* **EXERCISE GOAL**:
Using the data that follows, return exactly the lines from the one that contains "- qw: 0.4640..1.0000" through the one that contains "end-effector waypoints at", ends included.

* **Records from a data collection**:
..........

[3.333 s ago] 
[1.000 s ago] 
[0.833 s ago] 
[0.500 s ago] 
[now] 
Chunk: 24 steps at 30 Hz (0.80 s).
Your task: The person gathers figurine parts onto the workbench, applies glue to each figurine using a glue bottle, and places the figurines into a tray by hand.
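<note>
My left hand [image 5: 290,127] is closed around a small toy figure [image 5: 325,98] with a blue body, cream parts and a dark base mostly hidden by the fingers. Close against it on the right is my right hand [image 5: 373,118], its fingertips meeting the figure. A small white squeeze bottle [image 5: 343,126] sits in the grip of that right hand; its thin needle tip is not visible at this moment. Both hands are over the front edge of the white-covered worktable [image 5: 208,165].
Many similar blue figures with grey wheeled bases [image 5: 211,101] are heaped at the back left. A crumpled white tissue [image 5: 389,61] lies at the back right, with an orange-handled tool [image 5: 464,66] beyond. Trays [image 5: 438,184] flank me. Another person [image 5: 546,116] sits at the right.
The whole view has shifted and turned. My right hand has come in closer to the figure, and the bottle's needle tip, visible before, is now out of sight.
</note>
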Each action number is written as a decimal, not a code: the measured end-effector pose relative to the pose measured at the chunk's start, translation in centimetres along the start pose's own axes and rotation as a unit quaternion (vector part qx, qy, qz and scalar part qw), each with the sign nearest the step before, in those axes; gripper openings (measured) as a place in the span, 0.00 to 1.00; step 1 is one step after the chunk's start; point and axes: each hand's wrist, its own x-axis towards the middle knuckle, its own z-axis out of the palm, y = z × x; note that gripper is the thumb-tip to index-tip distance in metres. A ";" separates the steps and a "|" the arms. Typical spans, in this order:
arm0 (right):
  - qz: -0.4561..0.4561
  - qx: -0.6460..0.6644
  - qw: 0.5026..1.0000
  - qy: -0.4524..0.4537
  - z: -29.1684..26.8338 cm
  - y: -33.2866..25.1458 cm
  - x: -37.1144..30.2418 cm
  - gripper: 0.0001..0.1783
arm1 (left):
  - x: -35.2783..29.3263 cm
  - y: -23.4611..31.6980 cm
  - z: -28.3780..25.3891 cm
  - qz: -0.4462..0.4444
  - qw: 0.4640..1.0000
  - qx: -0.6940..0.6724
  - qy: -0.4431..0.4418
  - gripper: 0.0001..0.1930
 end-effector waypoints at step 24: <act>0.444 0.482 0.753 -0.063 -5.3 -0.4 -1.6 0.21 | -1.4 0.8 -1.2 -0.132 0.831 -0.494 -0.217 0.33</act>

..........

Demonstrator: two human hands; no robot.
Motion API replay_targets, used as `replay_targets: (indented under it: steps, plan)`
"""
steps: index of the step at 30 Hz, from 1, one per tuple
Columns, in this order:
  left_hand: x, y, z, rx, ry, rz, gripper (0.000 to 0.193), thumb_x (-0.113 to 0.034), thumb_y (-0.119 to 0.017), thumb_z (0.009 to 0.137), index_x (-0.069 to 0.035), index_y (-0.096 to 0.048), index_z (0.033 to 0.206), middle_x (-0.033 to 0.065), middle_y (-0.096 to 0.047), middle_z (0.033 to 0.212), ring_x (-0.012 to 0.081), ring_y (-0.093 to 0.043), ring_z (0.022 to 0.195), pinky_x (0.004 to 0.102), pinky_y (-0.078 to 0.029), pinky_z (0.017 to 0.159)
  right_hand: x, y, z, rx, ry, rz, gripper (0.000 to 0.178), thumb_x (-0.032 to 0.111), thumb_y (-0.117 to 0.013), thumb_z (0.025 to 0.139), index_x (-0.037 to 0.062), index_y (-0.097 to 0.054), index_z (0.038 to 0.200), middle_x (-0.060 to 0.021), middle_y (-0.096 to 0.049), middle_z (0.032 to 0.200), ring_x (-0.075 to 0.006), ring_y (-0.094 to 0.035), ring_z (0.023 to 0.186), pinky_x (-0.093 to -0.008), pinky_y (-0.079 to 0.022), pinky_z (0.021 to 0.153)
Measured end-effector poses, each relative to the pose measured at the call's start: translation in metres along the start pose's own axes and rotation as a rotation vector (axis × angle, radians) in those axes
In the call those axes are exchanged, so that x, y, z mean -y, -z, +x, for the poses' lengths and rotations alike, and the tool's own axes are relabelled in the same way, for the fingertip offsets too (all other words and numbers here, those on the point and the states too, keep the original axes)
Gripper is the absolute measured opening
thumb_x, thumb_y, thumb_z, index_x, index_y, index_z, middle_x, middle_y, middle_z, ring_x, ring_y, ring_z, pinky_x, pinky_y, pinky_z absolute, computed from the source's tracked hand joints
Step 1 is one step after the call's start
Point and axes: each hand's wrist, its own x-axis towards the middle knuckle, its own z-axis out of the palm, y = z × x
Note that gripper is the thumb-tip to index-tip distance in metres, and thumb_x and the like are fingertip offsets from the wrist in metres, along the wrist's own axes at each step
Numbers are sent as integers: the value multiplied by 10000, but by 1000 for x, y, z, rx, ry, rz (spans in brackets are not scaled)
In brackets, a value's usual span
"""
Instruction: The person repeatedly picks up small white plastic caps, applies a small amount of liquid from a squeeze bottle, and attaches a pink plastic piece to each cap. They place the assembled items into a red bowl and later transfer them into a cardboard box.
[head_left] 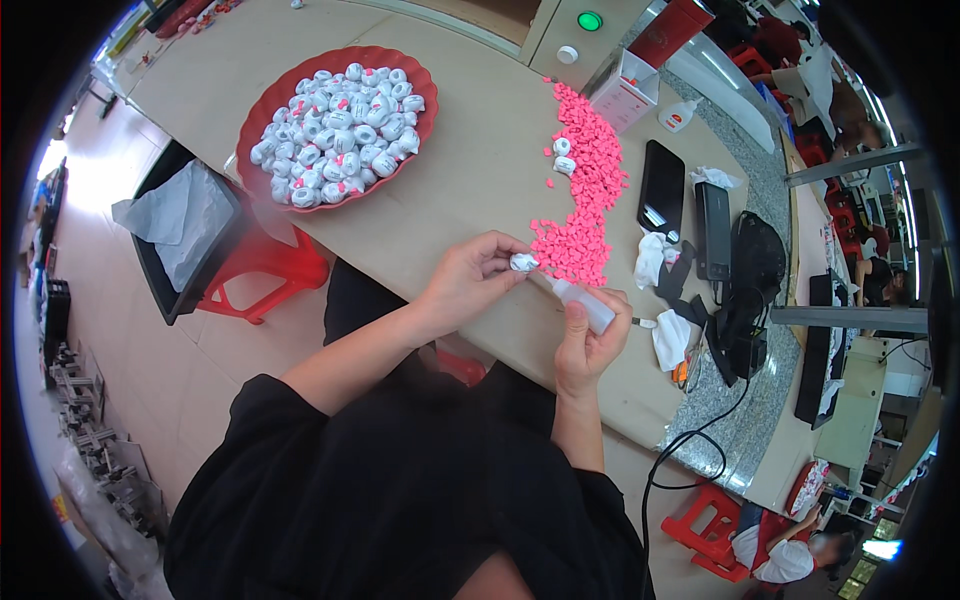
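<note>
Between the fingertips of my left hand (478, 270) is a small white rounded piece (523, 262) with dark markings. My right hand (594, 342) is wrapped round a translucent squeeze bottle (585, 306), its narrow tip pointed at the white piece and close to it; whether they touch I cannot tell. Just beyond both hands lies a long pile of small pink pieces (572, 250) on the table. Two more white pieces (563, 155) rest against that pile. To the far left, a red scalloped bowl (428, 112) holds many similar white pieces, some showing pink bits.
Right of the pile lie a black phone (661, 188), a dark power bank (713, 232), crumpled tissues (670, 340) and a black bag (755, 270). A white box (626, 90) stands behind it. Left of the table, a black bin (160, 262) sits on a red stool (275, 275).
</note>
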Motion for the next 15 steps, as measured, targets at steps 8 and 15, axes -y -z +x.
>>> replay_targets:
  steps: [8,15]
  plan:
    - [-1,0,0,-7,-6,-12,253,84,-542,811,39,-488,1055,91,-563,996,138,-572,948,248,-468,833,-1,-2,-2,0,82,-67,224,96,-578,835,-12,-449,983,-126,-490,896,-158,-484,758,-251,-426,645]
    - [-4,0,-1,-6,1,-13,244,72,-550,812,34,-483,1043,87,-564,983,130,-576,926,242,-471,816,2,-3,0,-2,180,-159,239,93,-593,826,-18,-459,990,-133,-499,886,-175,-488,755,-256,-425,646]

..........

* **REPLY TO THE TASK**:
  - qw: 0.4640..1.0000
  - qx: -0.6940..0.6724
  - qy: -0.4431..0.4418
  - gripper: 0.0001..0.1930
 end-effector waypoints at step 24: <act>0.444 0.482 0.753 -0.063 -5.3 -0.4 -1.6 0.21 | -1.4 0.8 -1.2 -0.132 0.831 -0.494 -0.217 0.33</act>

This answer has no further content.